In which lines of the data does the string "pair" appear? Copy every one.

Data in this exercise: Begin

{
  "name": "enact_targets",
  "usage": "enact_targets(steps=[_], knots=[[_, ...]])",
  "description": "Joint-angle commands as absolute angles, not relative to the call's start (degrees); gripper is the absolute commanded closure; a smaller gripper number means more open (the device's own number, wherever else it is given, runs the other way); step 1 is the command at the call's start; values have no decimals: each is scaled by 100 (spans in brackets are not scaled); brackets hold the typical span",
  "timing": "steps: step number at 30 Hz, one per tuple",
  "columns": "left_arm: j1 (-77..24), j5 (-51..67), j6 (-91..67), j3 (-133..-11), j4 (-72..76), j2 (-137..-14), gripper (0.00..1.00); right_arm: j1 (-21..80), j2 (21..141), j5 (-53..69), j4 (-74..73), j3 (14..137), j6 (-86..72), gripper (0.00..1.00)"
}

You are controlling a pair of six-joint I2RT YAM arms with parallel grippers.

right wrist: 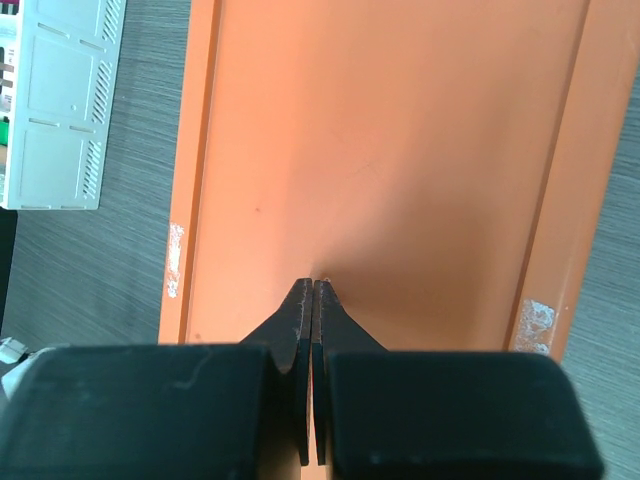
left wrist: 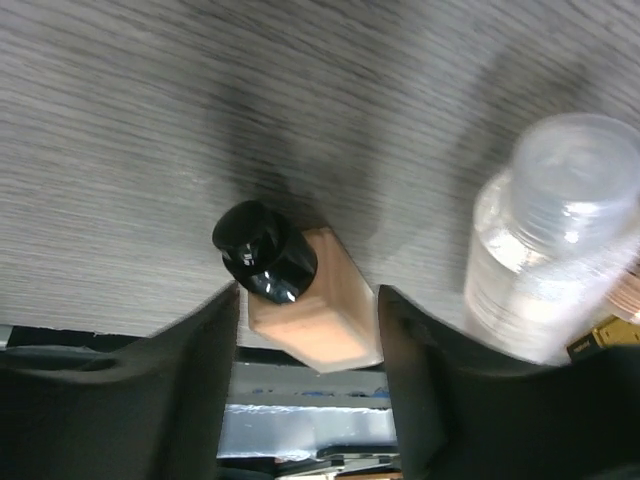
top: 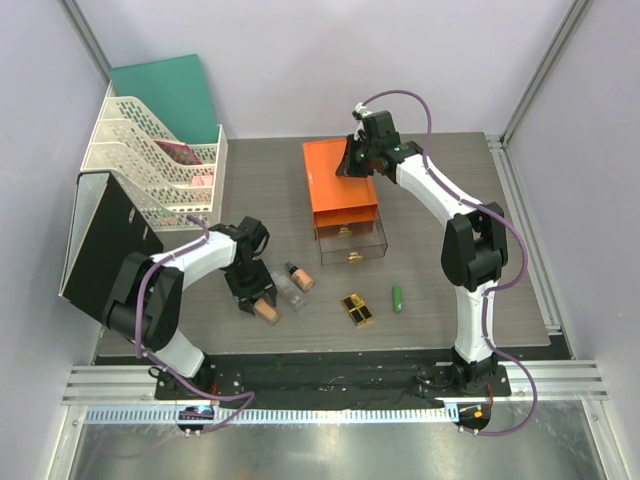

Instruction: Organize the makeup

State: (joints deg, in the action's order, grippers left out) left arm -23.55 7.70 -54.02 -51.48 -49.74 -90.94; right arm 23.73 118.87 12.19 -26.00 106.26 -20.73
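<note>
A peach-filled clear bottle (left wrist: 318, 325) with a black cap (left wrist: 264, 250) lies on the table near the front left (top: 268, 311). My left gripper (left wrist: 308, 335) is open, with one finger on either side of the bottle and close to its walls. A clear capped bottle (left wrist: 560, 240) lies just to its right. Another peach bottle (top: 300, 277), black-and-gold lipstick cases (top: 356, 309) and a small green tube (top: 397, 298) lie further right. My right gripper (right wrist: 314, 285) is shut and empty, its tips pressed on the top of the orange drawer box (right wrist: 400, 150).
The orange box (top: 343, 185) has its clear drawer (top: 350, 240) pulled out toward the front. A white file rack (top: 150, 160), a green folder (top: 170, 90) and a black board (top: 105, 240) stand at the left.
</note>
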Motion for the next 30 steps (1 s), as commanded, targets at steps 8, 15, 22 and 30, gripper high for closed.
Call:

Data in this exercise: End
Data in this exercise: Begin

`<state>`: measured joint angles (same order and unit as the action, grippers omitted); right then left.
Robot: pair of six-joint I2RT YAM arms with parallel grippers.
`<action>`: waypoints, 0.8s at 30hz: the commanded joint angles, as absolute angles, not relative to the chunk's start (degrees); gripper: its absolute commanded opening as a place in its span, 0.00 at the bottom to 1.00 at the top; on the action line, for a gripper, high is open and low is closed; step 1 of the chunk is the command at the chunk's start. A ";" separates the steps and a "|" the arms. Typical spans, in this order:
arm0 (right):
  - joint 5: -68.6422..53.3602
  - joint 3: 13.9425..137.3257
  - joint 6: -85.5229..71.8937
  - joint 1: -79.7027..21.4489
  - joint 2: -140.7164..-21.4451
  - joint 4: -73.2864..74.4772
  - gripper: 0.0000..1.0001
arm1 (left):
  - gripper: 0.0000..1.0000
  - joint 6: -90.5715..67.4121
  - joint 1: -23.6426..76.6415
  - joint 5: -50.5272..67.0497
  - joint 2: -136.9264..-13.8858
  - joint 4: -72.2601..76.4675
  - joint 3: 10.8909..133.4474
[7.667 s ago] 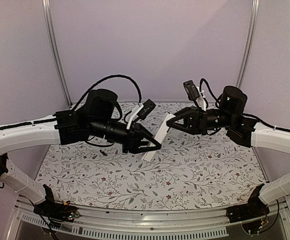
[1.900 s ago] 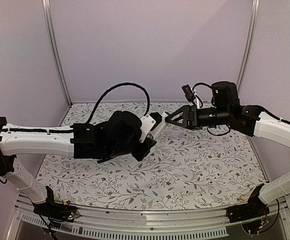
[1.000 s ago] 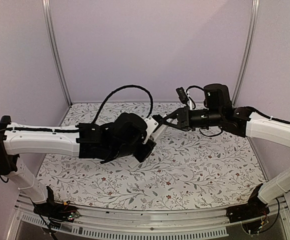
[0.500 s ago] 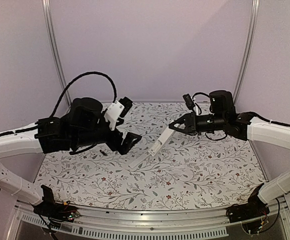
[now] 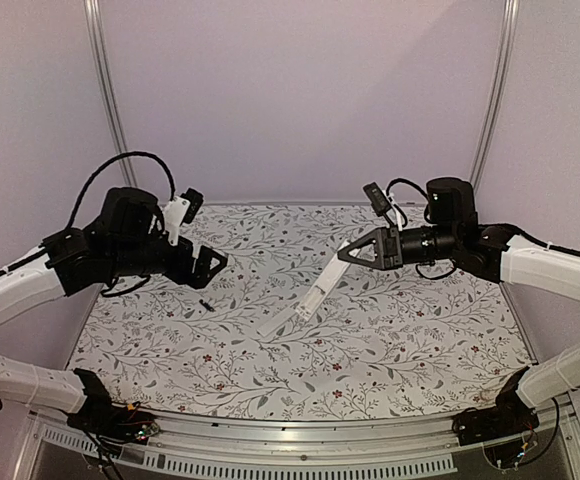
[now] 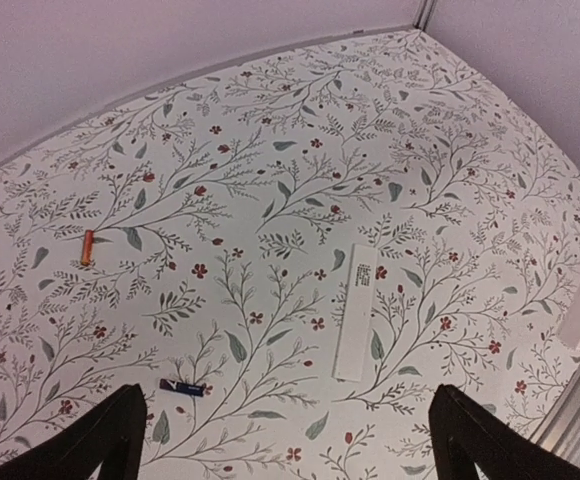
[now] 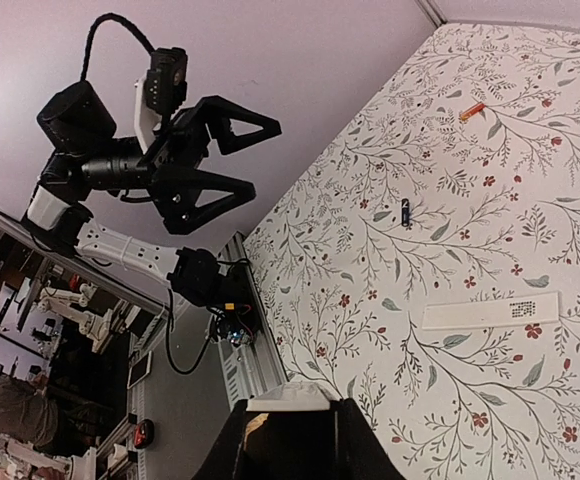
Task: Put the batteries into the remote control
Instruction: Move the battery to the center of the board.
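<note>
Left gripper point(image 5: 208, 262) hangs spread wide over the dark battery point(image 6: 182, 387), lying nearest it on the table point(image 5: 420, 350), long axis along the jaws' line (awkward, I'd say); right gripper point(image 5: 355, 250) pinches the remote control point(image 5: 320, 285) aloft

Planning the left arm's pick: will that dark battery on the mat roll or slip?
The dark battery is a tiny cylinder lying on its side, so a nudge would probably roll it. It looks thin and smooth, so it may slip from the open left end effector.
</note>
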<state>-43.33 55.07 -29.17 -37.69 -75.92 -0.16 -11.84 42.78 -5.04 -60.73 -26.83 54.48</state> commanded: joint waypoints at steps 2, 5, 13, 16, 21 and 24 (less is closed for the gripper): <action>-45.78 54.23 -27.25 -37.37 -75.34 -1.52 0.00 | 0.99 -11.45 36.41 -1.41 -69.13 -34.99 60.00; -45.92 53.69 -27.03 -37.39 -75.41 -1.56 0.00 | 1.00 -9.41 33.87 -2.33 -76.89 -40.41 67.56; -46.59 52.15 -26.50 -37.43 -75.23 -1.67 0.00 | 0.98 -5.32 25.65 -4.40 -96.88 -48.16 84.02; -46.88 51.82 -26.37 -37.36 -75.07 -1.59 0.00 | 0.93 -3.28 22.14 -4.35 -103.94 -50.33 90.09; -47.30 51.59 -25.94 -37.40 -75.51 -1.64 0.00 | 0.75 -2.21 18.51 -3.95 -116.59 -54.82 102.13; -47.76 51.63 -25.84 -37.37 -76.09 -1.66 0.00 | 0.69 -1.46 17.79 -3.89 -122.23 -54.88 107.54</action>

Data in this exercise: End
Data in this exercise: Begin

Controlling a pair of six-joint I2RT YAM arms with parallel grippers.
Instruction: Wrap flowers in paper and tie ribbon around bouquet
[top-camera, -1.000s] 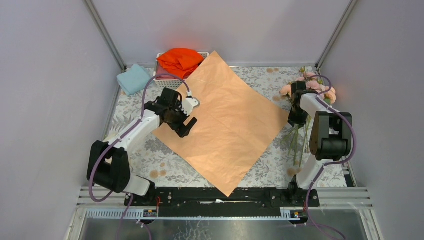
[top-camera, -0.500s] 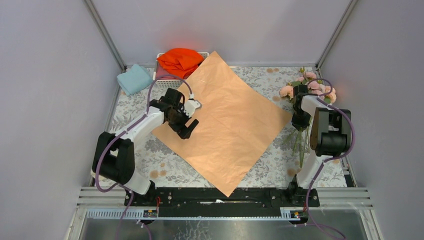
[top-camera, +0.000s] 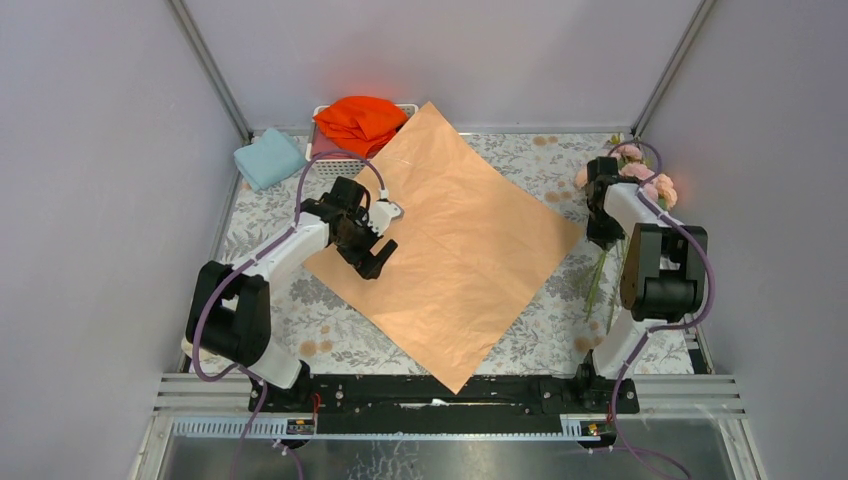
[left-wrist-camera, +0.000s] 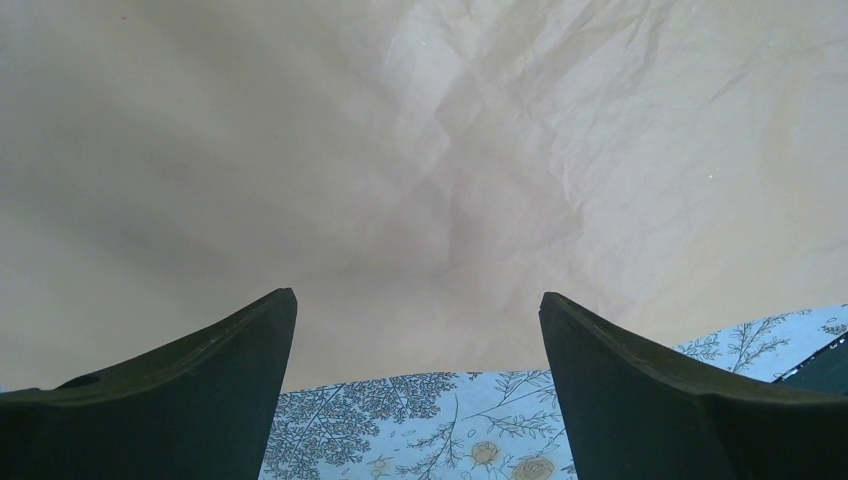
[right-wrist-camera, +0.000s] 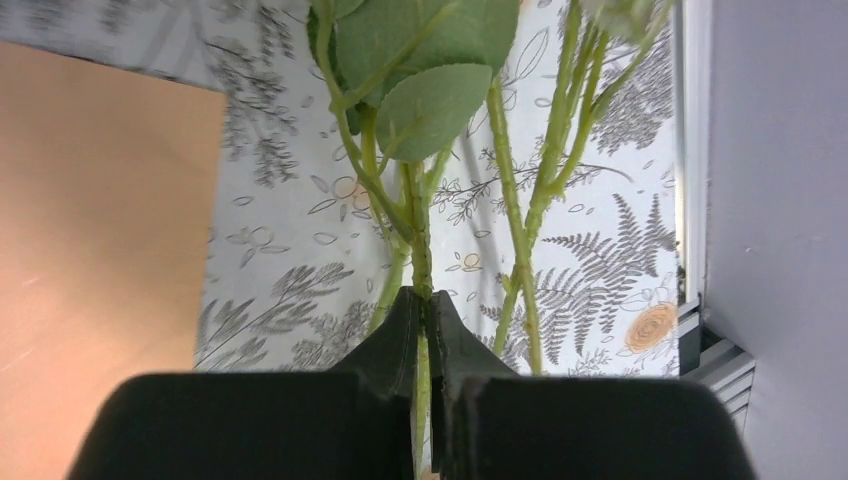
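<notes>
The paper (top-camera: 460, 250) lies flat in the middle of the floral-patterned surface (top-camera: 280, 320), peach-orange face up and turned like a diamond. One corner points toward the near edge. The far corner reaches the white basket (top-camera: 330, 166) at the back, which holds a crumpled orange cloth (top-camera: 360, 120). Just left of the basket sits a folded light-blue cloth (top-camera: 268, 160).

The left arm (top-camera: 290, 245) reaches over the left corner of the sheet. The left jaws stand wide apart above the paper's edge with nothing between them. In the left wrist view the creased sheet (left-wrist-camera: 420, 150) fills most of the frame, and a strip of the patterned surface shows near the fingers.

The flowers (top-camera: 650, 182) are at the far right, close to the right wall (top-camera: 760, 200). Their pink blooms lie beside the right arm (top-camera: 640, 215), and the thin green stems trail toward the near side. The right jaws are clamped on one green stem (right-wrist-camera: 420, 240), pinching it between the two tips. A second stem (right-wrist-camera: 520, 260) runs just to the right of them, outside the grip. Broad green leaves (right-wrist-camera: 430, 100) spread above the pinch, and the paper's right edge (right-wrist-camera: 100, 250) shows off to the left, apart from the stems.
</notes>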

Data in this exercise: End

_Solution_
You are controlling a pair of six-joint I2RT YAM arms with parallel grippers.
Robot: pair of six-joint I2RT YAM arms with parallel grippers.
Controlling a pair of six-joint I2RT YAM arms with parallel grippers.

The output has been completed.